Diversity and inclusiveness are an essential part of the pursuit of AI at CSE
The field of artificial intelligence has a diversity problem. Whether it be ineffective facial recognition technology for people of color or the implicit bias of model trainers, the consequences of not considering underrepresented groups when designing products or services that are driven by AI have tangible effects on the technology’s usefulness. From data producers and data annotators to end users and the researchers themselves, the creation and implementation of AI will be more equitable and representative when including participation from diverse teams with multiple viewpoints and experiences.
In CSE, the Michigan AI Lab has been intentionally working to create a more inclusive and welcoming environment into the study and practice of AI. Because of the historical barriers to success experienced by women and underrepresented groups in computing, the lab has taken steps to increase access with the aim of expanding the range of identities in research and ultimately impacting the trajectory of AI implementations in the world.
As a result of these efforts, the faculty affiliated with the AI Lab represent a broad set of researchers. Nearly half of the lab’s faculty are women, much higher than the global average of 16% as reported in the 2021 AI Index Report. In addition to increasing the ratio of women in its faculty membership, the AI Lab has also made a conscious effort to improve its climate and create more inclusive and productive engagements with students, faculty, and the broader community of AI practitioners and users.
According to PhD student Sarah Jabbour, “The Michigan AI Lab is always there to support us and remind each other that it’s a marathon and not a sprint here. Being a woman in computer science is definitely challenging sometimes. Because you don’t see a lot of women in the field, sometimes it can feel like you don’t belong or you’re not qualified enough. But the AI Lab has a faculty that is 50% women, which is really inspiring. They’re the role models we look to to say, ‘Hey, it’s possible to have a career in research as a woman in AI.’”

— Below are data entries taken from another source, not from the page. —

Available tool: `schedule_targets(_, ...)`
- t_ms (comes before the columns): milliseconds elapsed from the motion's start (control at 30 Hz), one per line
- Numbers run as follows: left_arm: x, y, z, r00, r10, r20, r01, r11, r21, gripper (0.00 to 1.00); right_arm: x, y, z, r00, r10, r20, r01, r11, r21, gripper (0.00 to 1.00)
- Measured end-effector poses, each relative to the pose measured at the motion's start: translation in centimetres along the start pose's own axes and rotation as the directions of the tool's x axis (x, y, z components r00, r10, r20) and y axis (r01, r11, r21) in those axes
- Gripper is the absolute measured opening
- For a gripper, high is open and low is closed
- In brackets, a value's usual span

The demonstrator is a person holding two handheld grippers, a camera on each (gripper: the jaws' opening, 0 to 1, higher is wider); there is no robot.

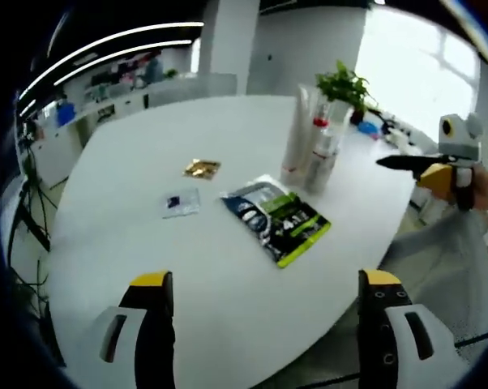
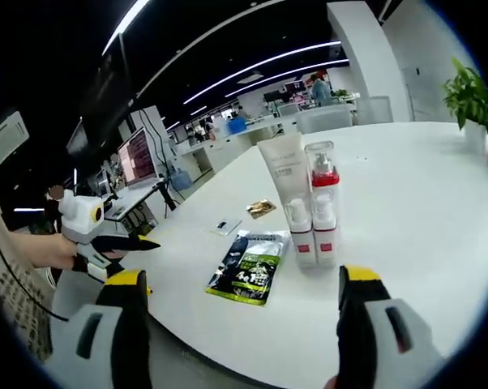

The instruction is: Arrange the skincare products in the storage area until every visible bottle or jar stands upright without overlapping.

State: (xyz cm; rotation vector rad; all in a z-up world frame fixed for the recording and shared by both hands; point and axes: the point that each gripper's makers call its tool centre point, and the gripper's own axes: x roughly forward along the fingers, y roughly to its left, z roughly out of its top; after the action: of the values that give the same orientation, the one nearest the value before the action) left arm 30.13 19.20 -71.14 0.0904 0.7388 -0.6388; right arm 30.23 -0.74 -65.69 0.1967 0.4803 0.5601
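Observation:
A tall white tube (image 2: 280, 172), a clear bottle with a red collar (image 2: 321, 185) and two small bottles with red bases (image 2: 301, 233) stand upright in a tight cluster on the white table (image 2: 406, 211). The left gripper view shows the tube (image 1: 296, 134) and the clear bottle (image 1: 323, 150) at the far right of the table. My left gripper (image 1: 267, 285) is open and holds nothing, well short of them. My right gripper (image 2: 244, 284) is open and holds nothing, just in front of the cluster. The left gripper (image 2: 106, 241) appears off the table's left edge.
A green and black sachet (image 1: 276, 217) lies flat mid-table, with a gold packet (image 1: 202, 168) and a small clear packet (image 1: 181, 203) beyond it. A potted plant (image 1: 346, 85) stands behind the bottles. The right gripper (image 1: 435, 168) hovers beyond the table's edge. Desks and monitors (image 2: 139, 158) stand behind.

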Motion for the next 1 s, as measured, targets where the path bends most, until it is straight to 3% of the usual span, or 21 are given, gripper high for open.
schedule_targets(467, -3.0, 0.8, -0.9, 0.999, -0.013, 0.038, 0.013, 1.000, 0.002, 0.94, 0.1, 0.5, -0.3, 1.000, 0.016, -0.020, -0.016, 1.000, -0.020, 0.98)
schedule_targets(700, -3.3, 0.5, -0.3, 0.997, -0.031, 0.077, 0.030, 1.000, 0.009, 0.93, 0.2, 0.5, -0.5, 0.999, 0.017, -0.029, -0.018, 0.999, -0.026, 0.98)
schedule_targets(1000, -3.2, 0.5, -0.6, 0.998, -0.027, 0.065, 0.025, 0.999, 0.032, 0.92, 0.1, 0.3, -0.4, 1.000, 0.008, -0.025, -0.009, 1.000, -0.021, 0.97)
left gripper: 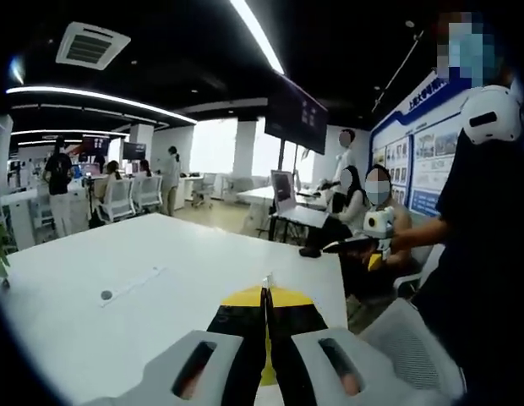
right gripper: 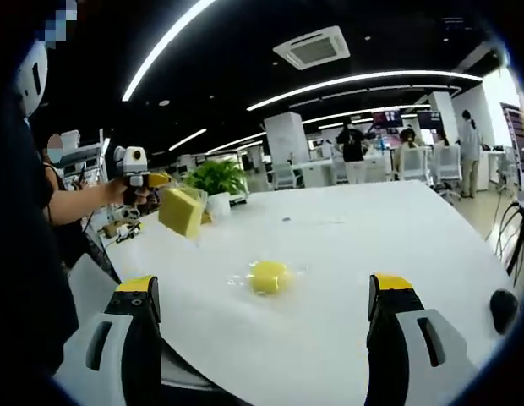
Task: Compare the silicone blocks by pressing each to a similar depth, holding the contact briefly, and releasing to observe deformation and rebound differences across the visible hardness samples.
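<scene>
A rounded yellow silicone block [right gripper: 269,277] in clear wrap lies on the white table [right gripper: 346,254], ahead of my right gripper [right gripper: 262,283]. That gripper is open wide, with nothing between its yellow-tipped jaws. A larger yellow block [right gripper: 182,211] appears tilted near the table's far left, just in front of a white gripper [right gripper: 133,165] held by a person standing there. I cannot tell whether it is held. My left gripper [left gripper: 266,292] is shut, jaws pressed together with nothing between them, above the bare white table [left gripper: 161,254]. The same person's gripper [left gripper: 368,237] appears to its right.
A potted plant [right gripper: 215,178] stands at the table's far left edge. A small round grommet [left gripper: 106,295] is set in the tabletop. A mesh chair [left gripper: 414,347] stands by the table's right edge. The person in dark clothes [left gripper: 490,254] is close by. Desks, chairs and people fill the background.
</scene>
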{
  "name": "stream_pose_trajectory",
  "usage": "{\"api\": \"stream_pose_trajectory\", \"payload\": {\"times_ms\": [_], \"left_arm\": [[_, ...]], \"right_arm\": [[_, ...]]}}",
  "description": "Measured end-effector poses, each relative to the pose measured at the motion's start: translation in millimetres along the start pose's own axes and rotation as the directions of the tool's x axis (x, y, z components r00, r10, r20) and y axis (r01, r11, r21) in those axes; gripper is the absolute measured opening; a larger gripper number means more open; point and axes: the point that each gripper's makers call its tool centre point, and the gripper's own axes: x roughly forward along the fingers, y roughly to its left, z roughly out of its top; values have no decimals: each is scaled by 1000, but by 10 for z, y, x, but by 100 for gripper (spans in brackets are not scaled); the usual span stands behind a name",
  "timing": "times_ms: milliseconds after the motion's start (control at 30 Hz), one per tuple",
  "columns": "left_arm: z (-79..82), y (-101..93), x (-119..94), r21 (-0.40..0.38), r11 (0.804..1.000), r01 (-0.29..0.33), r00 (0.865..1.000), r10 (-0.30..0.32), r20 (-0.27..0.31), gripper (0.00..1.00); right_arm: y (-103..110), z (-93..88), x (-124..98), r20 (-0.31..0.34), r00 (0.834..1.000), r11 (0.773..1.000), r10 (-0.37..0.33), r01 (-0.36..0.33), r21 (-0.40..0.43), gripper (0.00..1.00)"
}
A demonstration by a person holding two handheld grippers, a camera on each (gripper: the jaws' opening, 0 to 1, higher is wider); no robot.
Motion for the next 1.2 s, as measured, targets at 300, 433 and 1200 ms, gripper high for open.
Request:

Michigan AI Lab Director and Janice M. Jenkins Collegiate Professor of Computer Science and Engineering Rada Mihalcea agrees. In regard to diversity in AI, she states that “Being aware of the role of diversity is critical for the quality of what we build. We are limited by our own experiences, and that’s why we need everyone at the table — people with different backgrounds and diverse life experiences, who only by working together as a group will be able to find the best possible solutions and build the best possible systems for a diverse world.”
The AI Lab is active in many dimensions in engaging with multiple audiences to increase understanding and collaboration. Since 2019, it has held “Friday Night AI,” a series of community outreach seminars in conjunction with the Ann Arbor District Library. Beginning in 2018, the lab has brought together researchers from within the university and industry practitioners via its annual AI Symposium. In early 2021, the lab began a new collaboration with Michigan Medicine to support and grow research in AI and health. Called e-Health and Artificial Intelligence (e-HAIL), the initiative is focused on collaboration, grant development, and infrastructure to support a multi-disciplinary and diversified approach to innovations in healthcare and AI methodologies.
Santiago Castro, a PhD student in the AI Lab, says, “I like being at the Michigan AI Lab because there’s a diverse group of people I can learn from. They share their point of view and realize how things could be done in a different way. Even though some cultures are more represented than others, many minorities are present and it makes me feel like I belong.”
While the AI Lab has made significant progress in building a diverse and inclusive community, more work is left to be done. Both the Michigan AI Lab and CSE as a whole are focused on community and aim to broaden participation and increase the diversity of the student and faculty populations. Of this, Mihalcea says, “We’re headed in the right direction.”